Quand tu es présidente d’une Junior-Entreprise, on apprend à la fois le management d’équipe et à savoir déléguer et faire confiance. Quand on est jeune, on a l’impression que quand on fait seul c’est mieux fait. J’ai pu ainsi apprendre à responsabiliser d’autres gens. En Junior-Entreprise comme au cabinet, chaque collaborateur apporte une réelle plus-value et sa pierre à l’édifice.

Le fait d’être passée par une Junior-Entreprise m’a également appris à être mieux organisée. C’est vraiment quelque chose d’utile au quotidien, avec notamment la gestion de l’organisation des journées, des listes de tâches, des moyens de fonctionnement, ou encore la gestion des systèmes de dossiers ou d’archivage de mails.

J’ai plus appris de mon expérience en Junior-Entreprise que de mes stages successifs sur le management et l’organisation de mon travail. On est extrêmement suivi en stage, tandis qu’en Junior-Entreprise, on est beaucoup plus autonome.

Comment vois-tu la place des Juniors dans le secteur de la transition écologique ?

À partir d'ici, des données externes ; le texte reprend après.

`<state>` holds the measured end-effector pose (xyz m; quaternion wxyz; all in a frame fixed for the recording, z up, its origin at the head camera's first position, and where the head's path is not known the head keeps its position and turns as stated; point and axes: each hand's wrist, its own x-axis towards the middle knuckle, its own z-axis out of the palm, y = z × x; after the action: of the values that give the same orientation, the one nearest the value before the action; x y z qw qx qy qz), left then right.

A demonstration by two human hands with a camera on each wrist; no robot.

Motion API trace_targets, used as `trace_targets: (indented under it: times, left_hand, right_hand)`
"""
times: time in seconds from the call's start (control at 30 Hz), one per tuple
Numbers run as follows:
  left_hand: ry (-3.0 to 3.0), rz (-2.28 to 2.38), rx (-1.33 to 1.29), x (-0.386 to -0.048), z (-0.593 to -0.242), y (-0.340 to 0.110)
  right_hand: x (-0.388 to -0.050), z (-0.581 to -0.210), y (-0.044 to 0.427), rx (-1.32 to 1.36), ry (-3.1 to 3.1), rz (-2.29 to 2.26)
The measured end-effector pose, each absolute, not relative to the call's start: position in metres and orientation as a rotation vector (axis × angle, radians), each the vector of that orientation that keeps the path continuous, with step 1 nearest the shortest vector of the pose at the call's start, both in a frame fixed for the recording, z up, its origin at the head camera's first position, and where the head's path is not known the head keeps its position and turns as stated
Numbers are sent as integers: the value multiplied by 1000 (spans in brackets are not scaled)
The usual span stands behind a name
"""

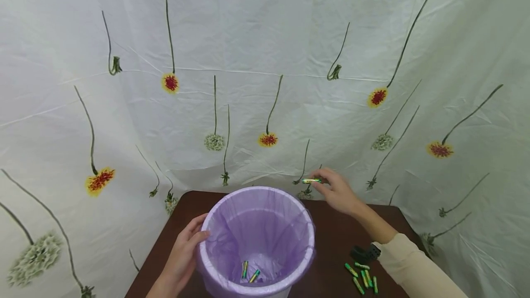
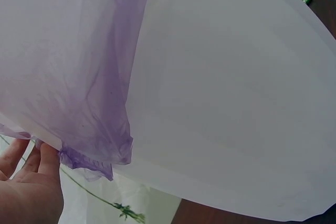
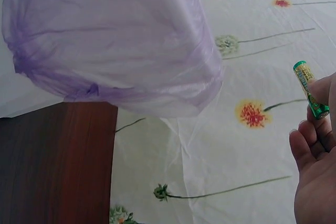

Les jeunes sont les plus mobilisés sur la transition écologique. Ils regorgent d’idées pour mettre en place une vraie politique RSE. Les Junior-Entreprises peuvent avoir des idées sur le sujet, et je pense que travailler sur ce sujet est vraiment important. Il y a vraiment matière à ce que les Junior-Entreprises se positionnent en terme de missions types.

La plupart des fonctionnaires ne savent pas ce qu’est une Junior-Entreprise. Ils ont tendance à faire des missions qui pourraient être réalisées par elles comme la rédaction de livres blancs, d’ateliers, de groupes de réflexion… Souvent dans les ministères, on a l’habitude de travailler avec les associations étudiantes comme le REFED ou l’action pour le climat. Il n’y a pas assez d’administrations qui font appel aux Junior-Entreprises sur les sujets environnementaux. Pourtant, elles peuvent aider les entreprises sur beaucoup d’aspects à ce sujet.

Il est nécessaire pour les Junior-Entrepreneurs promouvoir cette prise de conscience pour comprendre les différentes problématiques. Le message a bien plus d’impact quand il est porté de façon globale plutôt qu’individuelle.

As-tu toujours des relations avec les Junior-Entreprises ?

Oui. J’ai géré le grand débat national côté ministère, et j’ai proposé de travailler avec les Junior-Entreprises sur le sujet. J’étais très fière de les associer à ce sujet, qui a vraiment entraîné des discussions.

Aujourd’hui, je conseille toujours la Junior et les recommande dans les administrations. On se fixe des créneaux réguliers pour partager les idées. Je suis restée très proche des personnes qui étaient dans ma Junior-Entreprise et je suis en contact avec tous les mandats successifs. Il y a beaucoup d’antennes de Sciences-Po. Ainsi, quand je fais des déplacements, je mets en relation les entreprises et les Juniors pour faire connaître le Mouvement.